• Exercise
In the data below, find each line carrying the string "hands" and copy it out.

• Excerpted records
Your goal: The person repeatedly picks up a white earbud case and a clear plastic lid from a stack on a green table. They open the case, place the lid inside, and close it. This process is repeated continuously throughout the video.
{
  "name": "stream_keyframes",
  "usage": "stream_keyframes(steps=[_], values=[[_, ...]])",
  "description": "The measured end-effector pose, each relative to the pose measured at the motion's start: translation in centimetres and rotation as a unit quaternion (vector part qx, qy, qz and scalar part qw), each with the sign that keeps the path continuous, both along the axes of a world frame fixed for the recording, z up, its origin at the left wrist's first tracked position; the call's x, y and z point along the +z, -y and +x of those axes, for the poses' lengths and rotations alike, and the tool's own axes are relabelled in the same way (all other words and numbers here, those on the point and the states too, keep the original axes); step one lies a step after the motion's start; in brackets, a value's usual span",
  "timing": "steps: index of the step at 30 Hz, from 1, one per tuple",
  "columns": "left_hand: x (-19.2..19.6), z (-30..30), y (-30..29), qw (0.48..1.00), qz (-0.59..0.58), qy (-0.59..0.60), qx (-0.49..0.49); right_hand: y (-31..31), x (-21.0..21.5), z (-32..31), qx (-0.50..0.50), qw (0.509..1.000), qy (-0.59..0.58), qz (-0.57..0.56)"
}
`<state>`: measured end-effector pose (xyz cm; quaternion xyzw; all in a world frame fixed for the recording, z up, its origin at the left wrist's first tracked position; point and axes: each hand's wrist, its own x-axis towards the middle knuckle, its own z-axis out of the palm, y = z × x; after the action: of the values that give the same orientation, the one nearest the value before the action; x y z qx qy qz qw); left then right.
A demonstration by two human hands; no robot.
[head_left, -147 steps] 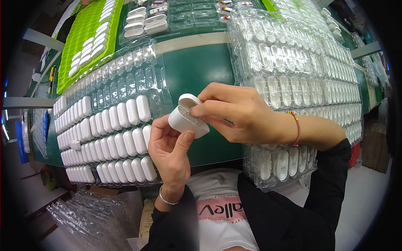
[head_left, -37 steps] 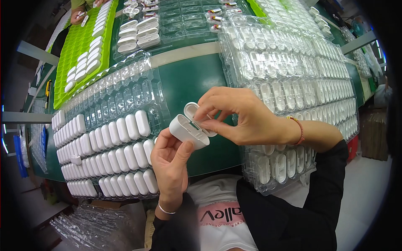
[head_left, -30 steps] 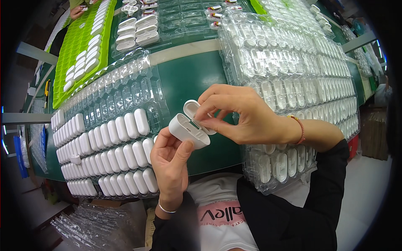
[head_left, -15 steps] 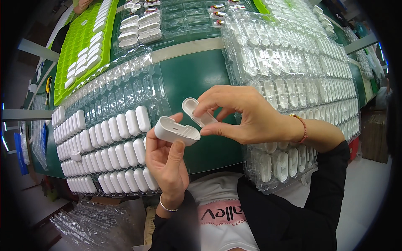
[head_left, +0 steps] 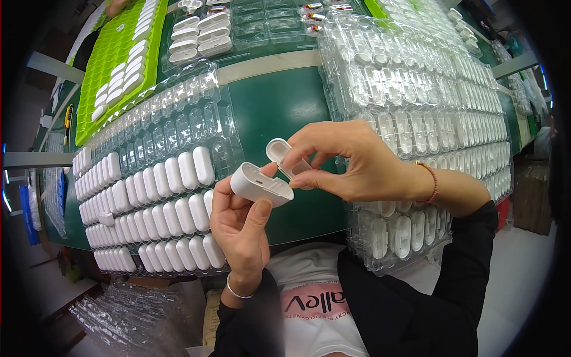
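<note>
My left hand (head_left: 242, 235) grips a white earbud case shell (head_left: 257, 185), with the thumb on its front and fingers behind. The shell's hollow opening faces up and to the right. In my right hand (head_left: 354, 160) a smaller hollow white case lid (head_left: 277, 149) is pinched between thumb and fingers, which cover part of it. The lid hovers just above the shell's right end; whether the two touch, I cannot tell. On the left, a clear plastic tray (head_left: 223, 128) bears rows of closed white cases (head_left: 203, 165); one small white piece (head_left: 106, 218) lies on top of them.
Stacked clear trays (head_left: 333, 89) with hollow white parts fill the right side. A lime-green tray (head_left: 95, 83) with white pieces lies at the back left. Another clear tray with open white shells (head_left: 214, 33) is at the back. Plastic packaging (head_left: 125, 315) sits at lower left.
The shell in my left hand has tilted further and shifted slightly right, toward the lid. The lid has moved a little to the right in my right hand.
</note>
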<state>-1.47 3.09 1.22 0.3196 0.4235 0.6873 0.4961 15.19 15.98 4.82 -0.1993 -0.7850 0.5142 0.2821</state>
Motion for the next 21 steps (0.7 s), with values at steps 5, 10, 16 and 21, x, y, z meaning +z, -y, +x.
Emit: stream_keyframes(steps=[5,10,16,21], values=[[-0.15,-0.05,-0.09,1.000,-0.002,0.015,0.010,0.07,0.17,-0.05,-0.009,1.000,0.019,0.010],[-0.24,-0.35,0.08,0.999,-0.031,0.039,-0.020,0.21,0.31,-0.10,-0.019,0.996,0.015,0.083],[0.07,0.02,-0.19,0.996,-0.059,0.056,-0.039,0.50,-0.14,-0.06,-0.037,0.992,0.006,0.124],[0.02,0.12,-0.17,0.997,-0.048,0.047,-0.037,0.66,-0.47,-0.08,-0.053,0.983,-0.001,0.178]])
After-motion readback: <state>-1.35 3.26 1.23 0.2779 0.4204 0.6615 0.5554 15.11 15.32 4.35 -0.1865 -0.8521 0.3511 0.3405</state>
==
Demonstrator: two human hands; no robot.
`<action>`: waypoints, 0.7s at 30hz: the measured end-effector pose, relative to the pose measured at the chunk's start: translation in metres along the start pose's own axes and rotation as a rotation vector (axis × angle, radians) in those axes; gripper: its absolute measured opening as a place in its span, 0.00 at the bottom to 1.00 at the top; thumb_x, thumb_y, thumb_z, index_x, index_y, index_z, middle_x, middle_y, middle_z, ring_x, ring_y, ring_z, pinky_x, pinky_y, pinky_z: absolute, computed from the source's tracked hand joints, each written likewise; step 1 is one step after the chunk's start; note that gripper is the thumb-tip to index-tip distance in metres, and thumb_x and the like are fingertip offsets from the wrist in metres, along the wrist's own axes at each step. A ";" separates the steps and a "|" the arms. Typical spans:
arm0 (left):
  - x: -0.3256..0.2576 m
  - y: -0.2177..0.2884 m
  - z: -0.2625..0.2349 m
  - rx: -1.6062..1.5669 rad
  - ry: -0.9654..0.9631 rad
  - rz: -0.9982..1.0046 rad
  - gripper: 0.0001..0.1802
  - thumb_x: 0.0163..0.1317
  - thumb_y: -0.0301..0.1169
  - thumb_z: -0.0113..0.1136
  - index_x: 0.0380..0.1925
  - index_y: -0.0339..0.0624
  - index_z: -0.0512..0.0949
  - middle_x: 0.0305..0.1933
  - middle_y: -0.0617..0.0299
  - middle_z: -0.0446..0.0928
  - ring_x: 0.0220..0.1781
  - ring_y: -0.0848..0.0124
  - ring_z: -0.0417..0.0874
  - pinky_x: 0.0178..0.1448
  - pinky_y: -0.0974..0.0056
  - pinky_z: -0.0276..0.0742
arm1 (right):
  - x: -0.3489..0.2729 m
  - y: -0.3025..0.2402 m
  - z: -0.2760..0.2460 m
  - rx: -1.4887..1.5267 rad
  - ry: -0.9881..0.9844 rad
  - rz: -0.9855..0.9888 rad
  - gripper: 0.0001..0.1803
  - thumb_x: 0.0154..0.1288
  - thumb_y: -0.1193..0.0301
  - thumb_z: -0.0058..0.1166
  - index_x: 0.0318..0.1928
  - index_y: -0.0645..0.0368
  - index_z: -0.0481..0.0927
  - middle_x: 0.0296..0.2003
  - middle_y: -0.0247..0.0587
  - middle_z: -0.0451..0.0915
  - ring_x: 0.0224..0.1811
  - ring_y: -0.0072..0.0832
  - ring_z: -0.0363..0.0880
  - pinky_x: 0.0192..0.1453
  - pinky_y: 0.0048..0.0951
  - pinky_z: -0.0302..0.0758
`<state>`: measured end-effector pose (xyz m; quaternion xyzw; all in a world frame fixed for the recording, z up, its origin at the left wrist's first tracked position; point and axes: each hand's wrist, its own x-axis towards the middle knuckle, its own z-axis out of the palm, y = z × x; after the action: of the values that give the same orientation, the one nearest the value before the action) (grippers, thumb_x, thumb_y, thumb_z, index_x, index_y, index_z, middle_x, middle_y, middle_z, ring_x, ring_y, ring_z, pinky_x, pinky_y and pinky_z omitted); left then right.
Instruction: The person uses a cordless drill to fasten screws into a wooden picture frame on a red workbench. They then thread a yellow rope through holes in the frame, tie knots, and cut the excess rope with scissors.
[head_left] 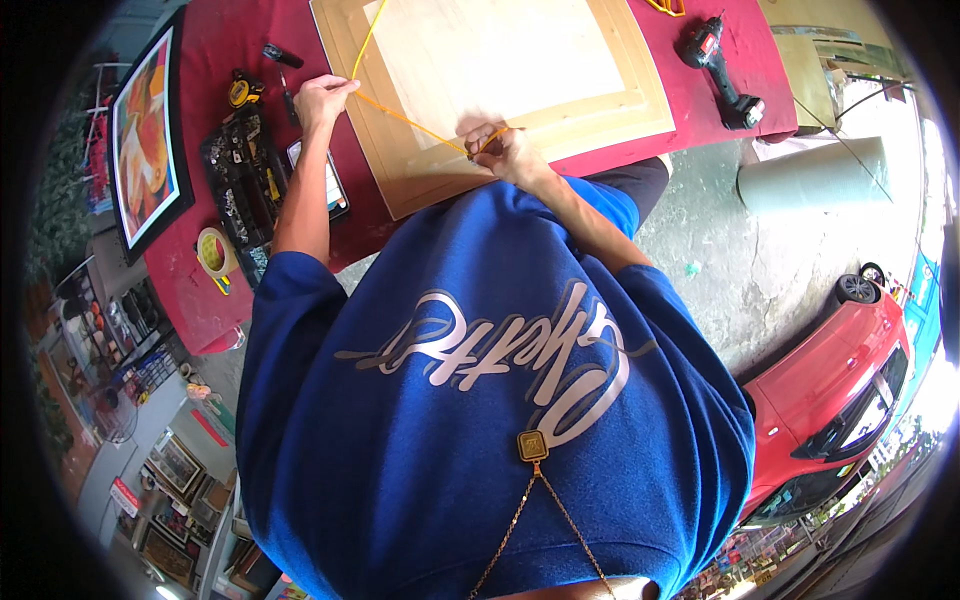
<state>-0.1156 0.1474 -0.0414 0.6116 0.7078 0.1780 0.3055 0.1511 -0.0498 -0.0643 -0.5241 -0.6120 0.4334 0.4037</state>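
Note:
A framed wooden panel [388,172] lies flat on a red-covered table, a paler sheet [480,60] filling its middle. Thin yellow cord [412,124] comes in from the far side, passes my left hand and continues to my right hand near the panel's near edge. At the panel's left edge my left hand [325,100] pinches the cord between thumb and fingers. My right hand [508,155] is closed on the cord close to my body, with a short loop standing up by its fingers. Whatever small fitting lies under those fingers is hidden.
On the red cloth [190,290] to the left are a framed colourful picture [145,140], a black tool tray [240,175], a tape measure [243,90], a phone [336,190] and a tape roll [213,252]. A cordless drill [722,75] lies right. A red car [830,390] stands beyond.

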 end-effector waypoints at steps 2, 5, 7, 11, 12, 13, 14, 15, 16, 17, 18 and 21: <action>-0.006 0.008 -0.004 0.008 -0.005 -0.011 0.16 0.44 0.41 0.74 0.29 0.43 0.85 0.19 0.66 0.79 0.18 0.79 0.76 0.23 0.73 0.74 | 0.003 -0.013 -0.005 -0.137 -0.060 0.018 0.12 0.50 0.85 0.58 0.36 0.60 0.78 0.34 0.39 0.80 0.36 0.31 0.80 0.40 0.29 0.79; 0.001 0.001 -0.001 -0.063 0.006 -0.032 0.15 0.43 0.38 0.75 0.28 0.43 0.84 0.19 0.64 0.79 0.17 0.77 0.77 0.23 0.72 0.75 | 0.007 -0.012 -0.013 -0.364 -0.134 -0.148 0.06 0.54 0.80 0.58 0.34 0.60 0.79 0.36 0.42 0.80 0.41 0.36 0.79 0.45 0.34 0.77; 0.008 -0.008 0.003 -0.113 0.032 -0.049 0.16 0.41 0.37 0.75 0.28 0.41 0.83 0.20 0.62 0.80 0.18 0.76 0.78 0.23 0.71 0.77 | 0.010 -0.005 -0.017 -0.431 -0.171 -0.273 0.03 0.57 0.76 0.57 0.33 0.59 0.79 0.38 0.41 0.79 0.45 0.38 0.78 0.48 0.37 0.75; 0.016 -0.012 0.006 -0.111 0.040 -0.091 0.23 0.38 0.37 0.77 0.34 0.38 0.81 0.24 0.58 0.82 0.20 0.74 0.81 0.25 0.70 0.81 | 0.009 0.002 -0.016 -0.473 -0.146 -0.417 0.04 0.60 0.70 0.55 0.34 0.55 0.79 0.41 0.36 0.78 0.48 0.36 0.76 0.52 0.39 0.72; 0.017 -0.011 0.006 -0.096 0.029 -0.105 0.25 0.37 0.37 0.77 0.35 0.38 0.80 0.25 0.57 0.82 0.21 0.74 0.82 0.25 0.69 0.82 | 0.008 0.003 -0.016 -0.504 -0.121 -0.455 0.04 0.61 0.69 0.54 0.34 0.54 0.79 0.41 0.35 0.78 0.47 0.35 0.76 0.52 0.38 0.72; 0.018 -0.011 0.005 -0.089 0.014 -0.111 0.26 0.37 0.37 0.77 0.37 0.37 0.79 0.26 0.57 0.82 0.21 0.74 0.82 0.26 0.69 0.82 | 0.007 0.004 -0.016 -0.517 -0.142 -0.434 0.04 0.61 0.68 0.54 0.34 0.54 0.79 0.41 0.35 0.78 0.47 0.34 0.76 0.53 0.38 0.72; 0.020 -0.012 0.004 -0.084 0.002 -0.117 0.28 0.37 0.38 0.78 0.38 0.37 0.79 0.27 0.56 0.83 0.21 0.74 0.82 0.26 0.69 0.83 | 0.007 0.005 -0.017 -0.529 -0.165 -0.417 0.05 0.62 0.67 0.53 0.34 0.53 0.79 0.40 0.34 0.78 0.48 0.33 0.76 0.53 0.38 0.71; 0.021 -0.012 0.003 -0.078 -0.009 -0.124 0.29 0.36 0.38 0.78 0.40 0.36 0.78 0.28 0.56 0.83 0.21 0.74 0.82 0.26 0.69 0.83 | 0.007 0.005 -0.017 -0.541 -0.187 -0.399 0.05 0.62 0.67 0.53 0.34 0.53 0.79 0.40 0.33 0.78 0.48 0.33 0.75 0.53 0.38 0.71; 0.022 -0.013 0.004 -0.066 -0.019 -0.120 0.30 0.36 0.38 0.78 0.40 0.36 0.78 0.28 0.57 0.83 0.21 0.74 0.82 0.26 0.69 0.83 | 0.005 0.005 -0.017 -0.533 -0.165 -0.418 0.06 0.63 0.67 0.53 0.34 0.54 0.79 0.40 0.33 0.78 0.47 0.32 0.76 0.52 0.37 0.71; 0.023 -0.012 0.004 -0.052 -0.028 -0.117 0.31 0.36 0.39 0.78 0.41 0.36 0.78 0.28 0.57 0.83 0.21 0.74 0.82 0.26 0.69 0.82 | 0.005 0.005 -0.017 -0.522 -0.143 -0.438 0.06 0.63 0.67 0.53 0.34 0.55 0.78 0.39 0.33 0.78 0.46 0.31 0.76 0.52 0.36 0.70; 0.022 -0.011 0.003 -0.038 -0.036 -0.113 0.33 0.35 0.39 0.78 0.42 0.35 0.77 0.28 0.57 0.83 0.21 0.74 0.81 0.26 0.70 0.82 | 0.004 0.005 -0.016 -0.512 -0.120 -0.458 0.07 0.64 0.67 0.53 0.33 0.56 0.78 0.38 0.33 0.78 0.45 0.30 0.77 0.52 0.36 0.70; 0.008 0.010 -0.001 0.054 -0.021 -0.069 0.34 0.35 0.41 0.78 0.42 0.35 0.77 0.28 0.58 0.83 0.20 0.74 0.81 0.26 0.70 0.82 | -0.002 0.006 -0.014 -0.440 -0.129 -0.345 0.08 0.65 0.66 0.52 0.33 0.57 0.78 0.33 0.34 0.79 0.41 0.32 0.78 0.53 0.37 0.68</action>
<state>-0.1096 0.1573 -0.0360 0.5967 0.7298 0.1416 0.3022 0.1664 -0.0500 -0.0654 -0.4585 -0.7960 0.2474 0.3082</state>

• Response below
A demonstration by two human hands; no robot.
Demonstrator: two human hands; no robot.

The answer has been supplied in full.